▸ ABOUT THIS TASK:
Give back exactly the lines from the beginning of the listing below to the line holding "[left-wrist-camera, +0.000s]", both ends included; the pictures stay out.

=== Section Start ===

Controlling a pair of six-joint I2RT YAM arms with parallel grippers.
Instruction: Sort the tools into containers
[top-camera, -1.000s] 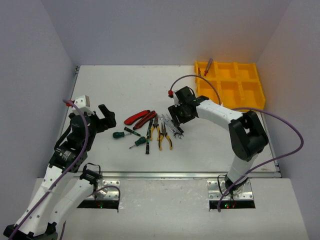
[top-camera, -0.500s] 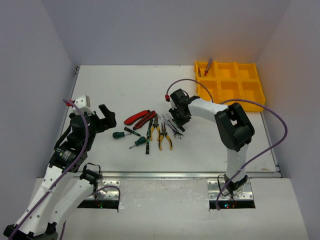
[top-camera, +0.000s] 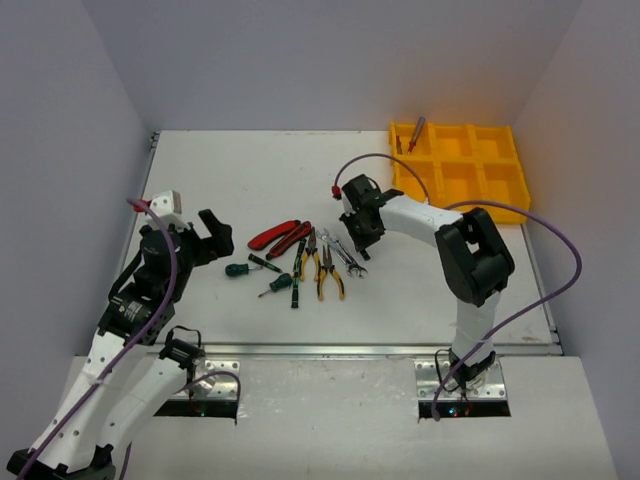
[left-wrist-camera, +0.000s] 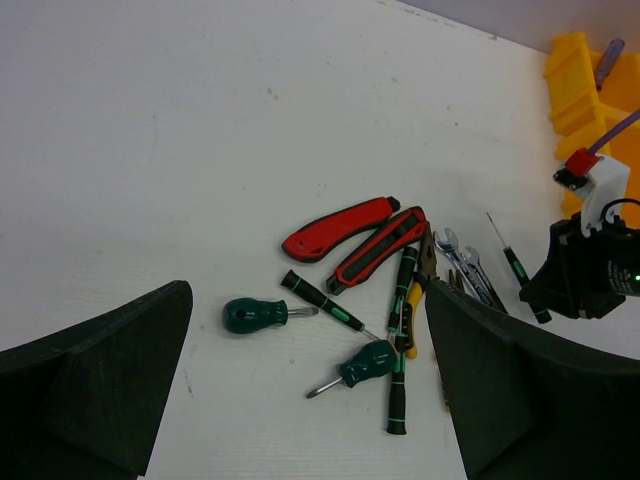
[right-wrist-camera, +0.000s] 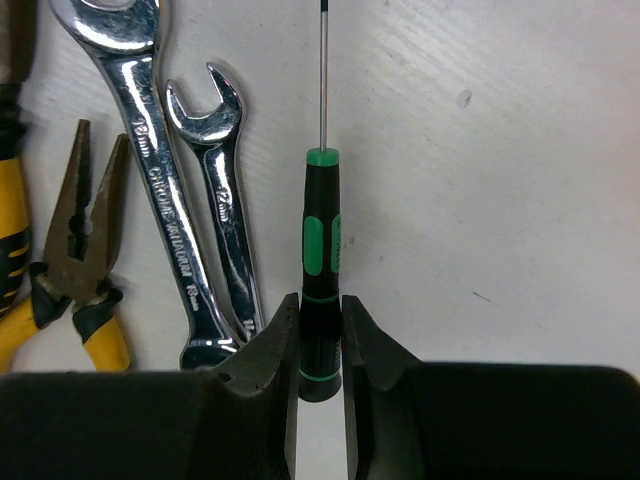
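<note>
The tools lie in a loose pile (top-camera: 300, 255) at mid-table. It holds two red-handled cutters (left-wrist-camera: 340, 215), two stubby green screwdrivers (left-wrist-camera: 255, 315), slim black-green screwdrivers (left-wrist-camera: 398, 380) and yellow-black pliers (right-wrist-camera: 80, 250). My right gripper (right-wrist-camera: 321, 305) is shut on the handle end of a black-green screwdriver (right-wrist-camera: 321, 230) at the pile's right edge. This screwdriver lies beside two silver wrenches (right-wrist-camera: 150, 150). My left gripper (left-wrist-camera: 305, 340) hovers open above the left of the pile, holding nothing. The yellow tray of containers (top-camera: 462, 170) sits at the back right. A blue-red screwdriver (top-camera: 414, 133) leans in its far-left compartment.
White walls close in the table on three sides. The right arm's purple cable (top-camera: 390, 160) arcs over the space between the pile and the tray. A metal rail (top-camera: 330, 350) runs along the table's near edge.
The right arm shifted slightly left onto the pile's right edge. Its jaws went from open to shut on the black-green screwdriver's handle. The left arm has not moved.
</note>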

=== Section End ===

▸ OUTPUT OF THE EXERCISE:
Controlling a pair of six-joint I2RT YAM arms with parallel grippers.
Instruction: Sort the tools into containers
[top-camera, -1.000s] 
[top-camera, -0.500s] 
[top-camera, +0.000s] 
[left-wrist-camera, +0.000s] 

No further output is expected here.